Harry Cendrowski, Founding Member and Managing Director of Cendrowski Corporate Advisors
WeWork’s private investors including Masayoshi Son’s Softbank Group Corp apparently gave the shared office space company a software valuation, a consequence of a frenzied investment environment that paid little regard to fundamental analysis or corporate governance.
That’s according to governance expert Harry Cendrowski, a founding member and managing director of Cendrowski Corporate Advisors (CCA), a consulting firm that provides advice on matters such as business valuation and fraud investigation. CCA has a long history in real estate, including its development of the first significant REIT/UPREIT structure for Taubman Centers, Inc. in the 1990s.
“They were taking software-related valuations and applying them to real estate,” Mr. Cendrowski said in a recent interview with CorpGov. “The question should be ‘what is the building worth based on cash flow and capitalization?’”
Mr. Cendrowski pointed out that Softbank is known more as a specialist in high-growth software companies than property businesses. The Japanese conglomerate invested in WeWork at valuations as high as $47 billion ahead of a failed IPO, only to bail it out at a valuation of around $7 billion in October when it appeared on the brink of insolvency.
WeWork’s IPO was scrapped in part because of questionable behavior by founder Adam Neumann, who had effective control of the company until his recent ouster, leaving it with weak corporate governance. “The WeWork board fell asleep at the wheel,” Mr. Cendrowski said.
At its peak, WeWork’s valuation was far higher than other companies that have been in the office space industry for decades. Boston Properties, Inc. is valued around $21 billion, SL Green Realty Corp is worth $7 billion and Kilroy Realty Corporation has a market capitalization of $9 billion.
Mr. Cendrowski also questioned whether Mr. Neumann could have found a better approach than seasoned real estate executives at the helm of major firms. “Were investors really convinced that Adam Neumann is smarter than Sam Zell or Stephen Ross?” he asked rhetorically.
At its core, WeWork is based on leasing at higher prices than its own long-term cost. “They’re doing arbitrage which by definition has risk,” Mr. Cendrowski said.
But investors apparently put money into WeWork for other reasons. “I’ve seen it time and time again where one guy invests and people assume he’s a great investor,” he said. “So maybe the next guy gets in simply because the guy before him did.”
Mr. Cendrowski said the WeWork experience will likely impact the way investors view other companies. “People will look at governance and say ‘we can’t afford for this to happen,’” he said. “Investors will also want to see some path to profitability at some point in time.”
He said the key is to focus on metrics that point towards potential profitability while companies are still incurring losses. Pinterest, Inc., for instance, has some appeal because its user base is growing all the time without necessarily requiring heavy investment.

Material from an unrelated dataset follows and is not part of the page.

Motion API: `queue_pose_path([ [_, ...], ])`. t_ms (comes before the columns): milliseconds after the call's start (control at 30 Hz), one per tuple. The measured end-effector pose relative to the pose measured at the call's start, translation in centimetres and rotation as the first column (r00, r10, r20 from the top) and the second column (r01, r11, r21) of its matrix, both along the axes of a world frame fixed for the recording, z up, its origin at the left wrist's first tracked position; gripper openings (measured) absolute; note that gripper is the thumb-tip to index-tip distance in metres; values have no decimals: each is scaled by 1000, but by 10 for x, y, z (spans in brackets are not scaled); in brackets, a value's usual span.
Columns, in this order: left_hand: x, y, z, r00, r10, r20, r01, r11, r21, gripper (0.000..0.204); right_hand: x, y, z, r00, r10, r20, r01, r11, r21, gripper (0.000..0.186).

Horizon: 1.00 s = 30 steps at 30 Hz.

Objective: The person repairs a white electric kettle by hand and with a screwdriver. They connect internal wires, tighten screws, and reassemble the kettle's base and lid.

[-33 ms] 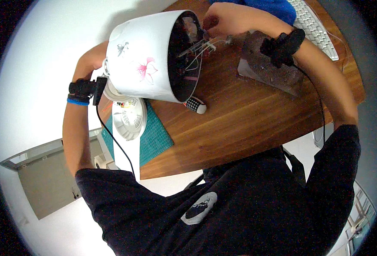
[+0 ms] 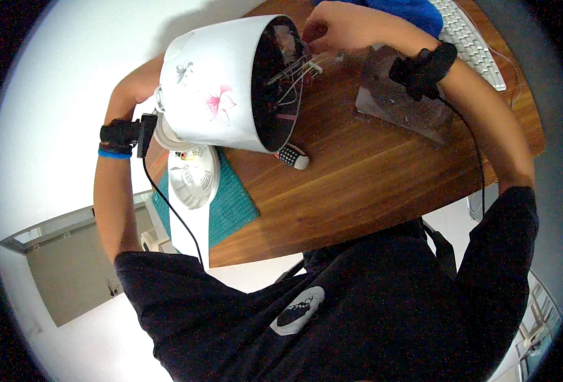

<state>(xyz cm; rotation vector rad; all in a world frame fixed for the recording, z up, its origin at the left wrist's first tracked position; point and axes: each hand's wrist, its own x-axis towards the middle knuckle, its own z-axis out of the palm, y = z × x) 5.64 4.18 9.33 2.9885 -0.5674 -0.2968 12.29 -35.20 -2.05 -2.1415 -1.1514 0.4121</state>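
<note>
White flowered housing (image 2: 213, 83) on its side, your left hand (image 2: 142, 81) partly behind it, your right hand (image 2: 334, 28) beside wires (image 2: 304, 67) at its open end, each grip's state I cannot tell.

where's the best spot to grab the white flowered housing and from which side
Probably the smooth outer wall of the white flowered housing, with a curved palm, coming from the left. Its open end faces right, where loose wires spill out by the right hand; the left hand is at the opposite end.
</note>
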Motion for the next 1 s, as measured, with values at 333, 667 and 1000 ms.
queue_pose_path([
  [333,-49,-124,33,968,124,218,-77,974,-213,41,25,10,-47,996,-69,64,54,976,210,23],
  [667,-87,-156,-8,876,-49,480,4,996,94,52,29,33,-88,977,-210,30,189,929,318,25],
  [1000,-86,-149,-20,788,-131,602,85,991,105,43,-7,31,-28,931,-364,-39,364,908,206,33],
])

He added that it can be risky to put too much power in the hands of a leader, even if that person isn’t as eccentric as Mr. Neumann. “A lot of people come into so much wealth that they can take their eye off the ball,” he said. “The same thing can happen at hedge funds where portfolio managers only come into the office for a few hours a day.”
Looking ahead, Mr. Cendrowski said that there appears to a “mismatch in the universe” when it comes to valuations. The run up in public equity prices has made it difficult for some private-equity firms to make investments. At the same time, many IPOs have struggled to sustain valuations companies commanded in the private markets.
That could spell trouble ahead. “Three major banks in Chicago are ramping up their workout groups,” Mr. Cendrowski said. “It’s a very interesting time.”
Harry Cendrowski is a Founding Member and Managing Director of Cendrowski Corporate Advisors (CCA), a CPA and consulting firm focused on complex valuation, litigation advisory, risk management, corporate governance, and tax consulting and compliance for public and private companies, family offices, and professional associations.
Over the last 35 years, Mr. Cendrowski has advised hundreds of businesses, family offices, private equity and venture capital funds, as well as serving as a board member for several companies and non-profits, court-appointed receiver for several multi-million dollar estates, and as the accountant to the trustee in high-profile bankruptcy cases.